Putting Community Health at the Heart of Local Development

September 21, 2021

Putting Community Health at the Heart of Local Development

by Méré Chabi Boum, Community Health Systems Specialist for the USAID Integrated Health Services Activity

To read this story in French, please click here 

Community health workers (CHWs) play an important role in improving the health of the population. In the nine communes of Atacora in Benin, CHWs are tasked with many responsibilities, including treating mild cases of malaria, diarrhea, and respiratory infections; disseminating promotional leaflets on health-related themes within the community; conducting home visits; and performing screenings and providing referrals for malnourished children under five years old.
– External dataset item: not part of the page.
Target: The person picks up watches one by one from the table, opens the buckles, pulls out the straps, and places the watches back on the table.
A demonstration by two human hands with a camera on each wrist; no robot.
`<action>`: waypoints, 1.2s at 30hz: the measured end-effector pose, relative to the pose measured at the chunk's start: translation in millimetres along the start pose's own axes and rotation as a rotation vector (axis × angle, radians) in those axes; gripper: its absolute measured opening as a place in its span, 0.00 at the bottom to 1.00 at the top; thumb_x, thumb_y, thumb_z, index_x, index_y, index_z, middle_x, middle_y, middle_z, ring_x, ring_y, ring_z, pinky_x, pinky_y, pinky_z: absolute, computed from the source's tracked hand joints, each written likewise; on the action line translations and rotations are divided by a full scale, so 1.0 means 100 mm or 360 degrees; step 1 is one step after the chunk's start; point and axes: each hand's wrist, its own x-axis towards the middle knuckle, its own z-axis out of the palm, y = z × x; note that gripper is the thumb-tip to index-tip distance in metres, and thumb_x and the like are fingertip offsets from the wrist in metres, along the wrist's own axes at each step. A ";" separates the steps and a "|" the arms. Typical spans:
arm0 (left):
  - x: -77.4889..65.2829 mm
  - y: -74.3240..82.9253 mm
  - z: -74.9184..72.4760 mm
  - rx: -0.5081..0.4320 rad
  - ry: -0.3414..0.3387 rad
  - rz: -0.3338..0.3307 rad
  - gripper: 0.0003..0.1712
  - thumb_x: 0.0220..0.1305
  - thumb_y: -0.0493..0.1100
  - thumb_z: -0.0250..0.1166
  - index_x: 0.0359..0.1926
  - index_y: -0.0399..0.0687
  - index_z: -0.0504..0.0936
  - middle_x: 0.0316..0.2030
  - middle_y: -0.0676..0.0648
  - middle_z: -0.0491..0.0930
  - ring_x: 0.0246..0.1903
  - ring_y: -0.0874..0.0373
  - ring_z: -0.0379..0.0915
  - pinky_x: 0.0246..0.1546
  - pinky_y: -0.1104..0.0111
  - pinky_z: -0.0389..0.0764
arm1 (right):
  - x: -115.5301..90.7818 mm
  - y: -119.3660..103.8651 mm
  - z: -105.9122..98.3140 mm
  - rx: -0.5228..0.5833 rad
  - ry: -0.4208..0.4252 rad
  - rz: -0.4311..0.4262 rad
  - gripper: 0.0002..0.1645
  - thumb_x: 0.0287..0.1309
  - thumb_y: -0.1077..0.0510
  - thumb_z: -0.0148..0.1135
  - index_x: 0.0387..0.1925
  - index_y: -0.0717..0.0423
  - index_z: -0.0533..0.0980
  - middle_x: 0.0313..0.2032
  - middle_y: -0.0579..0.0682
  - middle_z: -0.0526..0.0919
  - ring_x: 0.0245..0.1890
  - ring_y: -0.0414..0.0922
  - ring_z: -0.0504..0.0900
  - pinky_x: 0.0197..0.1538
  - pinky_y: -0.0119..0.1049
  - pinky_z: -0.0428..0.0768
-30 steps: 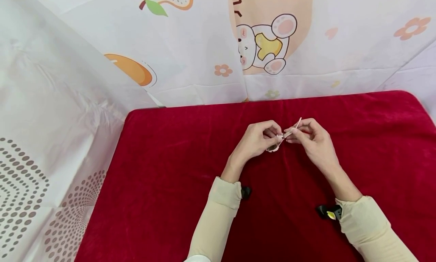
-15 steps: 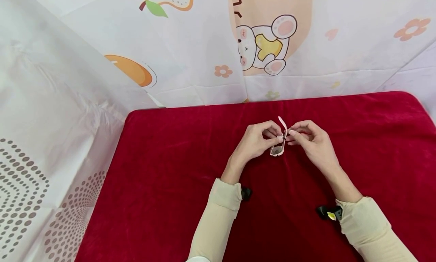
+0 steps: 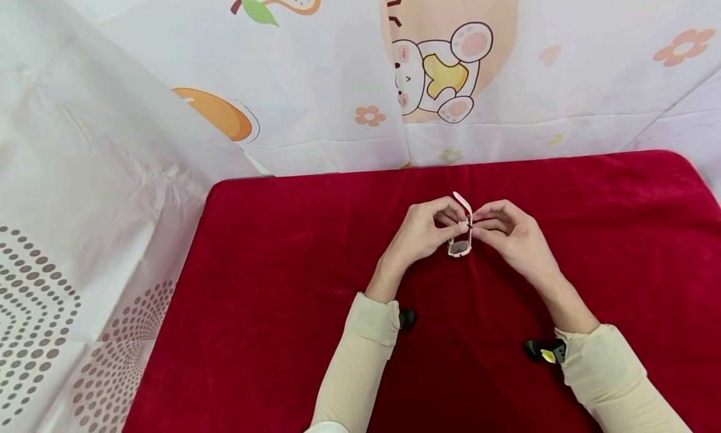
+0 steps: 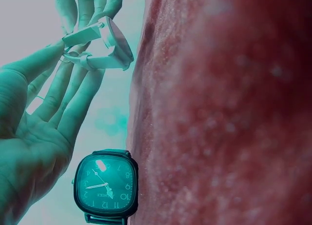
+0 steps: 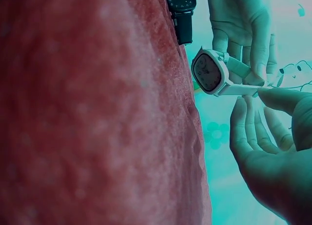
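A pale pink wristwatch [image 3: 460,248] with a squarish dark-looking face hangs between the two hands above the table. My left hand [image 3: 422,233] pinches its strap near the buckle with thumb and fingers. My right hand [image 3: 515,236] pinches the strap from the other side, thumb and fingertips meeting at the buckle area. A strap end [image 3: 462,201] sticks up past the fingers. In the right wrist view the watch face [image 5: 207,72] is turned toward the camera, and the strap forms a loop. Fingertips partly hide the buckle.
Red velvet cloth [image 3: 281,283] covers the table. A black square watch [image 4: 106,183] is at my left wrist, and a black device with a yellow mark [image 3: 546,353] at my right. A printed white curtain [image 3: 327,76] hangs behind the table's far edge.
The right hand has let go of the strap end it held slanted right; that end swung upright, then leftward. The right fingertips have since closed in on the strap by the buckle.
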 end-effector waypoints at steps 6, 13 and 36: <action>0.00 0.01 0.00 -0.0006 0.0003 0.0002 0.05 0.63 0.38 0.71 0.39 0.47 0.82 0.34 0.55 0.83 0.34 0.68 0.80 0.39 0.72 0.82 | 0.01 0.00 0.00 -0.0049 -0.0019 0.0017 0.16 0.59 0.73 0.64 0.50 0.70 0.73 0.42 0.46 0.82 0.40 0.37 0.86 0.41 0.23 0.80; 0.00 0.01 -0.01 -0.0022 0.0013 -0.0009 0.06 0.63 0.37 0.70 0.40 0.46 0.83 0.35 0.53 0.83 0.35 0.67 0.80 0.40 0.72 0.82 | 0.00 0.00 0.00 -0.0230 -0.0034 0.0102 0.14 0.62 0.63 0.67 0.48 0.66 0.78 0.41 0.48 0.85 0.39 0.34 0.85 0.41 0.23 0.80; -0.02 0.01 -0.03 -0.0060 0.0055 -0.0024 0.05 0.63 0.37 0.70 0.39 0.48 0.83 0.34 0.55 0.83 0.34 0.67 0.80 0.39 0.73 0.81 | -0.02 -0.01 0.02 -0.0419 -0.0082 0.0173 0.14 0.63 0.56 0.68 0.46 0.60 0.81 0.39 0.52 0.87 0.36 0.41 0.86 0.38 0.24 0.79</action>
Unfortunately, CHWs often rely on private companies, nongovernmental organizations, and development agencies for their funding, and their services could become unsustainable if this funding were to stop.

In 2019, the Government of Benin, through the Ministry of Health, created the Fonds d’Appui au Développement des Communes (FADeC), which is a mechanism used to transfer resources from the central to the local level, enabling communes to take responsibility for the health of their communities. The aim of the FADeC is to make community health activities sustainable, ensure better supervision of CHWs at the local level, and empower communes to take responsibility for managing their own community health funds and budget.

In addition, the US Agency for International Development (USAID) Integrated Health Services Activity supported the Government of Benin in helping communes implement this mechanism, both in supervising CHWs and in managing the funds to pay them. To ensure a strong and common understanding of the mechanism, the activity actively disseminated and explained the guidelines on how to manage the funds to the communes and developed, with the communes, a supervisory guide for CHWs. The mayor of each commune nominated a Health Focal Point responsible for supervising CHWs.

Strengthening supervisory capacity in the communes

To strengthen the supervisory capacity of Health Focal Points, the activity conducted informational sessions on key community health indicators, as defined by the Ministry of Health, to reduce under five child morbidity and mortality, including provision of care for children with fever, malaria, diarrhea, or cough and for those whose vaccination status is not up to date. CHWs also received training on the tool used to collect community health data.

This work and support led to real progress for all community health indicators. For example, in the department of Atacora, the number of children between 6 and 59 months seen by CHWs with a fever who had a positive rapid diagnostic test for malaria and were treated with artemisinin-based combination therapy increased from 6,465 between July and September 2019 to 31,899 for the same period in 2020. These three months have the highest rate of malaria transmission. These results show an improvement of services usage and an improvement in the quality of malaria care.

Thanks to this technical support, commune Health Focal Points are now able to effectively monitor and assess the performances of CHWs (in coordination with the Infirmiers Chef de Poste of the health areas and the people responsible for research and social mobilization in health zones). In addition, Health Focal Points are now responsible for presenting the community health situation to local officials during the monthly communal councils—another important step in ensuring sustainability of these efforts.

[Signing certificates of completion for CHWs in Cobly (Atacora). Photo credit: Méré Chabi Boum]

Ensuring payment to CHWs through the FADeC

In addition to the support provided for the supervision of CHWs, the activity supported the communes of Atacora to use funds to pay CHWs. To do so, the activity disseminated Benin’s national guidelines on fund management and helped communes develop a mission statement (a contract with specific objectives to justify the payment of CHWs), which is signed by each CHW.

Each month, CHWs submit a report to the health center of their health area that includes data on their activities. These reports help the Chef de Poste, with technical support from the activity, present program results and assess the work of each CHW before submitting the report to the commune’s Health Focal Point. The Health Focal Point then reviews and verifies compliance of the supporting documents and approves payment for each person. Thanks to the work of every stakeholder, the 290 CHWs of the communes that already received FADeC funds were paid for all four quarters of 2020.

Sharing his satisfaction regarding the work achieved, the mayor of Matéri indicated that, “Before the intervention of the activity, Matéri didn’t have any connections with community health-related activities…The commune wasn’t aware of community health data. Since 2019, Matéri received the support from the USAID Integrated Health Services Activity for capacity building of community health staff. This capacity building helped the commune to monitor activities and it is now deeply involved in these interventions and considers them a priority.”